Second, it could let the numerical computing to be much more formal and simpler, so is the process of judgment. Moreover, it could be computed in digital computer.
Parallel Direct Search Methods. (Dennis and Torczon 1991)
This article proposed by Dennis and Torczon in [19]. This is the first study of parallel direct search methods. They focus on the nonlinear unconstrained optimization problems which do not need derivatives. They specify that the direct search method are easy to implement to parallel scheme.
In this paper, they also review the multidirectional search algorithm and implement it to parallel scheme.
• Pattern Search (Direct Search)
– Convergence Analysis
Multidirectional Search. (Torczon 1991)
The convergence analysis for the multidirectional search algorithm was presented by Torczon [34]. The convergence analysis is according as the typical proof of the gradient-related methods.
The difference between them is the gradient is unnecessary.
Pattern Search. (Torczon 1997, Lewis et al. 1998)
Generally speaking, the Pattern Search is the method introduced in [35] and [25].
The general form of all pattern search methods and their convergence proofs were described and demonstrated in [35]. About a clearer and more general discussion regarding the pattern search methos was presented in [25].
Lewis and Torczon discuss pattern search methods for bound and linearly constrained mini-mization in [23] and [24]. They also investigate the convergence of these methods.
Grid-Based Methods. (Coope and Price 2001)
The convergent analysis of derivative-free methods have been concluded of three main points which is line search methods, trust region methods, or grid-based methods.
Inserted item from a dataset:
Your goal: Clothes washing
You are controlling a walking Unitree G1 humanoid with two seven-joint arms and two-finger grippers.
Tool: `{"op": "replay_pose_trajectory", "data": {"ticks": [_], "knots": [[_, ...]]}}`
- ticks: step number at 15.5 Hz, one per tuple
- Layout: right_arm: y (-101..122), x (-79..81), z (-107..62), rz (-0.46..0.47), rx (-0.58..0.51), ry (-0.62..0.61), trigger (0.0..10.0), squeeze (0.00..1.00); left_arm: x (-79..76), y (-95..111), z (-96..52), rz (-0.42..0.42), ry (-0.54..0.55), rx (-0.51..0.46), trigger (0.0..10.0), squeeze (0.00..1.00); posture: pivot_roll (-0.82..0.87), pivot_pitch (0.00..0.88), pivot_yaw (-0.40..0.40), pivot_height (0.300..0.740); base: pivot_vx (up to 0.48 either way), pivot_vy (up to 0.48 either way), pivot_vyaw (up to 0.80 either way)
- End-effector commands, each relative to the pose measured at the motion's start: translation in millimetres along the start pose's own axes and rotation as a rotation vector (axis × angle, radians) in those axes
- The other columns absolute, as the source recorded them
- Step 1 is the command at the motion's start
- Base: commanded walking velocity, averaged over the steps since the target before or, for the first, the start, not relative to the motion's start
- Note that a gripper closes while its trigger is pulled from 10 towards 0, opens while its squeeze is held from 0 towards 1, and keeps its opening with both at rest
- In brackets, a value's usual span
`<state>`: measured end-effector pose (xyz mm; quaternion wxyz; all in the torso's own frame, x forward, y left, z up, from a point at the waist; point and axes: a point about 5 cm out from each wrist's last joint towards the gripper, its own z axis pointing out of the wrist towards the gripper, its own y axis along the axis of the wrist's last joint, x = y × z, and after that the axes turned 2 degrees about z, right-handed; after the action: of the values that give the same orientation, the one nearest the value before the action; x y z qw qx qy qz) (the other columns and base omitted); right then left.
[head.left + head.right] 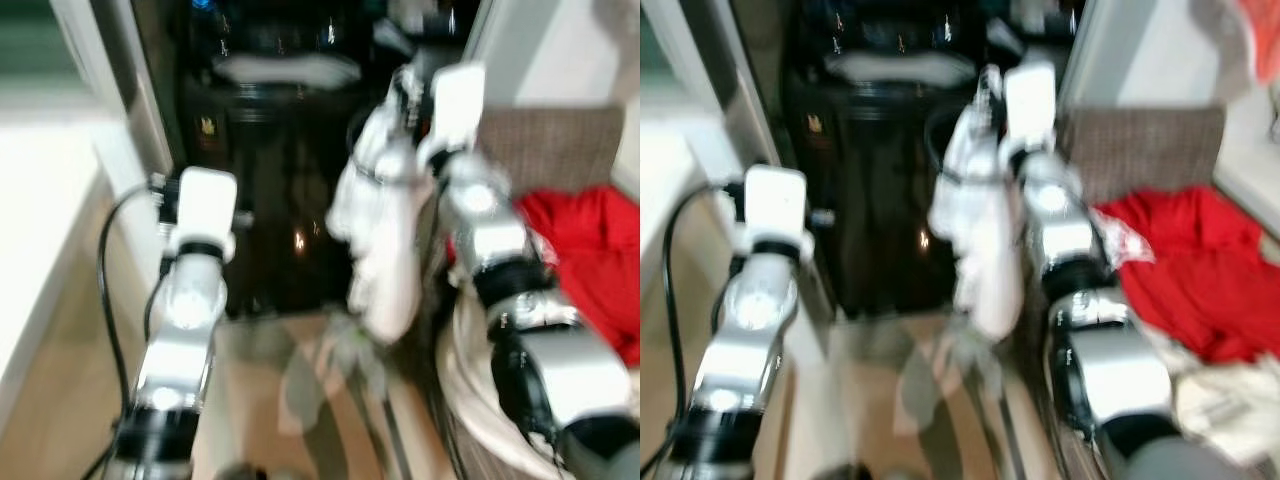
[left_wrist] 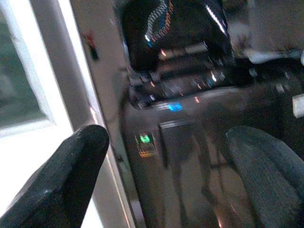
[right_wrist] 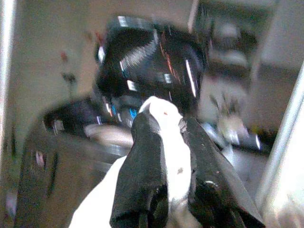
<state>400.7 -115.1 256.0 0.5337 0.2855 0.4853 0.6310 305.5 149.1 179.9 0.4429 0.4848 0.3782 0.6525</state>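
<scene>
A black top-loading washing machine [image 1: 265, 170] stands straight ahead, its dark lid [image 3: 147, 57] raised. My right gripper [image 3: 166, 118] is held up in front of the washer, shut on a white garment [image 1: 385, 240] that hangs down from it in a long fold. In the right wrist view the white cloth [image 3: 173, 156] is pinched between the two black fingers. My left gripper [image 2: 166, 137] is raised at the washer's left front, open with nothing between its fingers [image 2: 71, 166]. The views are blurred.
To my right stands a woven laundry basket [image 1: 1140, 150] with red clothes [image 1: 1190, 270] and a pale item [image 1: 1220, 400] in it. A white window frame and ledge [image 1: 40, 230] run along my left. A black cable [image 1: 105, 270] loops beside my left arm.
</scene>
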Motion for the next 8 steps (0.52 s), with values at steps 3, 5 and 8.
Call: {"op": "replay_pose_trajectory", "data": {"ticks": [3,5,8], "knots": [[18.2,-0.2,11.8,0.001,-0.045,0.029,10.0,0.00,-1.3,5.7,1.6,-0.004,0.009,-0.023,10.0,0.00,0.04,0.000,-0.052,0.740,0.465,0.000,0.00],[19.3,3.0,14.0,0.009,-0.046,0.043,10.0,0.00,-4.3,6.7,0.6,-0.005,0.006,-0.028,10.0,0.00,0.04,0.000,-0.061,0.740,0.465,0.000,0.00],[19.7,6.2,15.8,0.010,-0.046,0.058,10.0,0.00,-3.9,7.8,1.4,0.006,0.000,-0.040,10.0,0.00,0.05,0.000,-0.067,0.740,0.465,0.000,0.00]]}}
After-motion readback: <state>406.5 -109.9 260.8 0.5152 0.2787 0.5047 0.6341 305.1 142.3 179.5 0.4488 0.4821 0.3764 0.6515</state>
This article is presented by Coope and Price [9], and is mainly focused in convergent investigating of grid-based methods. They addressed that the analysis is not limited by the grid, that is, the discuss allows freely modifying the grid.
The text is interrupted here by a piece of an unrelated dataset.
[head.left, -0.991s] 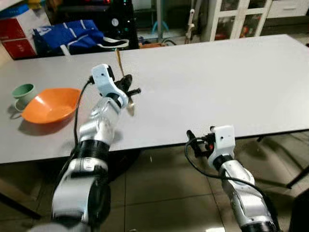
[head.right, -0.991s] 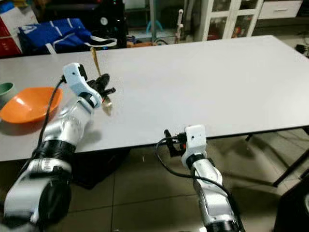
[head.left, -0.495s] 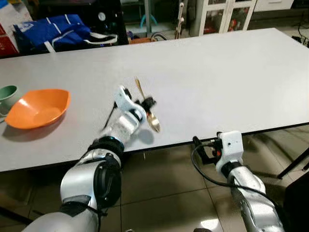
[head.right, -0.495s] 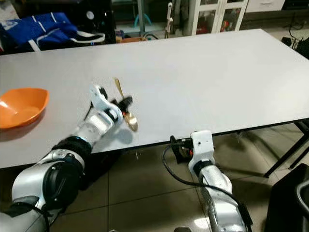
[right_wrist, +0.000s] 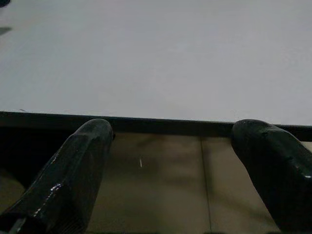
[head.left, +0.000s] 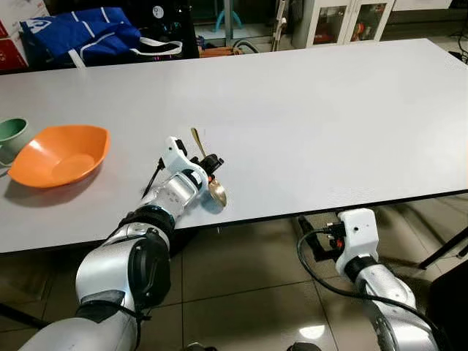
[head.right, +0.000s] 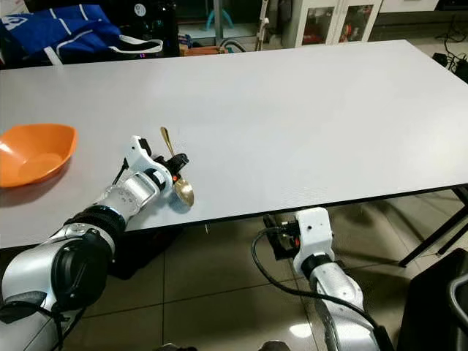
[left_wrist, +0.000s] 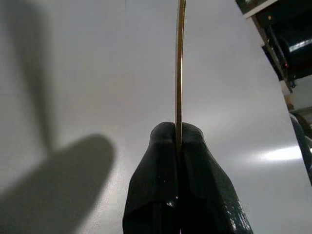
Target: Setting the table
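Lowered since earlier: left end effector [head.left: 210, 162] clamped on gold spoon [head.left: 209, 179], bowl touching table [head.left: 329, 117]; right end effector [right_wrist: 180, 165] apart.

On the table [head.left: 329, 110], a bowl [head.left: 60, 154] sits at the far left with a cup [head.left: 13, 136] just left of it. A spoon [head.left: 210, 178] lies near the front edge, right of the bowl.
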`<state>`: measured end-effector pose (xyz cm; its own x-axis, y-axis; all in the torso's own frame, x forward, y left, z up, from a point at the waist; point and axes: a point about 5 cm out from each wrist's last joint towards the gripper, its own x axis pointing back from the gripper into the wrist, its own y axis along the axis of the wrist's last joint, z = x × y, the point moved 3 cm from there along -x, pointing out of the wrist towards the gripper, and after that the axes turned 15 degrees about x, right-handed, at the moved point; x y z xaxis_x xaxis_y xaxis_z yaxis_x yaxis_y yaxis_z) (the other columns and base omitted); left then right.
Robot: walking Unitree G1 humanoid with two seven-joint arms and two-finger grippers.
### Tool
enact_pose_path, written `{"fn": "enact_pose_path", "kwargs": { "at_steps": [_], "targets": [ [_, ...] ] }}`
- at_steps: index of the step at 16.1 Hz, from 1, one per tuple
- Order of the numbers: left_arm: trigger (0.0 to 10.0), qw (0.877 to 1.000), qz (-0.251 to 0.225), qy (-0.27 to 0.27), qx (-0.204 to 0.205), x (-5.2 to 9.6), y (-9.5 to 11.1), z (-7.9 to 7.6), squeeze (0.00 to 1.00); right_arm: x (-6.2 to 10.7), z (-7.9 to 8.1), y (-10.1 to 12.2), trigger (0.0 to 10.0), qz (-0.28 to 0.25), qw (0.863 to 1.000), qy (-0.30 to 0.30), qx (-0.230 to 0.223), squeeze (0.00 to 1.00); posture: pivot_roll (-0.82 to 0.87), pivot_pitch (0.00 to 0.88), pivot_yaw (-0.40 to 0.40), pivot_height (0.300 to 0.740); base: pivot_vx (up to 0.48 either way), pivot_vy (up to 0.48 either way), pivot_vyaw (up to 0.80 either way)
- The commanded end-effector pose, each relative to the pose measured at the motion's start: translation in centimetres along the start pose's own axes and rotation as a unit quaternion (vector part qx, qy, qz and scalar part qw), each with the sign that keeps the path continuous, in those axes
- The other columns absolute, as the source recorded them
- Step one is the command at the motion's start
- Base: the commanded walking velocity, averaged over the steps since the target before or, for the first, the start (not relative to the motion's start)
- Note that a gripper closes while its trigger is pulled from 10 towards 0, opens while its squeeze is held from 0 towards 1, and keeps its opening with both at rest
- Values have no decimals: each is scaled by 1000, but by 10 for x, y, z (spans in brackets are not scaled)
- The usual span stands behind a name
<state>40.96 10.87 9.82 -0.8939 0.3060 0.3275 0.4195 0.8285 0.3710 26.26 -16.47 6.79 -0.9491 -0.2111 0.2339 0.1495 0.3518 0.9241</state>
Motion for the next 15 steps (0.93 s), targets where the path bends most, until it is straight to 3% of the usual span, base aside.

Derivative-Free Methods. (Lucidi and Sciandrone 2002)
Lucidi and Sciandrone present a global convergence for unconstrained minimization methods which is only using function values in [26]. They also compared the proms and cons and made a clear view of pattern search and line search. In addition, they designed new algorithm which contain the advantage of both methods.
Asynchronous Parallel Pattern Search. (Kolda and Torczon 2004)
Kolda and Torczon introduce the global convergence proof for Asynchronous Parallel Pattern Search (APPS) method in [22]. APPS as implied by the name, the algorithm performs the iteration and searches each direction is not necessarily synchronous. The iterations and the search along each direction will progress single and semiautomatic.
Revisiting Asynchronous Parallel Pattern Search. (Kolda 2005)
A new Asynchronous Parallel Pattern Search (APPS) method was proposed by Kolda in [21].
They modify the original APPS, so that it is more adaptable in its use of distributed computing.
They develop the convergence theories including not only unconstrained and bound constrained problem but also simple and sufficient decrease.
– General Pattern Search
Analysis of Generalized Pattern Search. (Audet and Dennis 2003)
Torczon originally considers the unconstrained optimization problems in [35]. Lewis and Tor-czon discuss pattern search methods for bound and linearly constrained minimization in [23]
and [24]. Furthermore, they also present convergence theories for them. Audet and Dennis bring up a fresh convergence analysis for the Generalized Pattern Search (GPS)[35].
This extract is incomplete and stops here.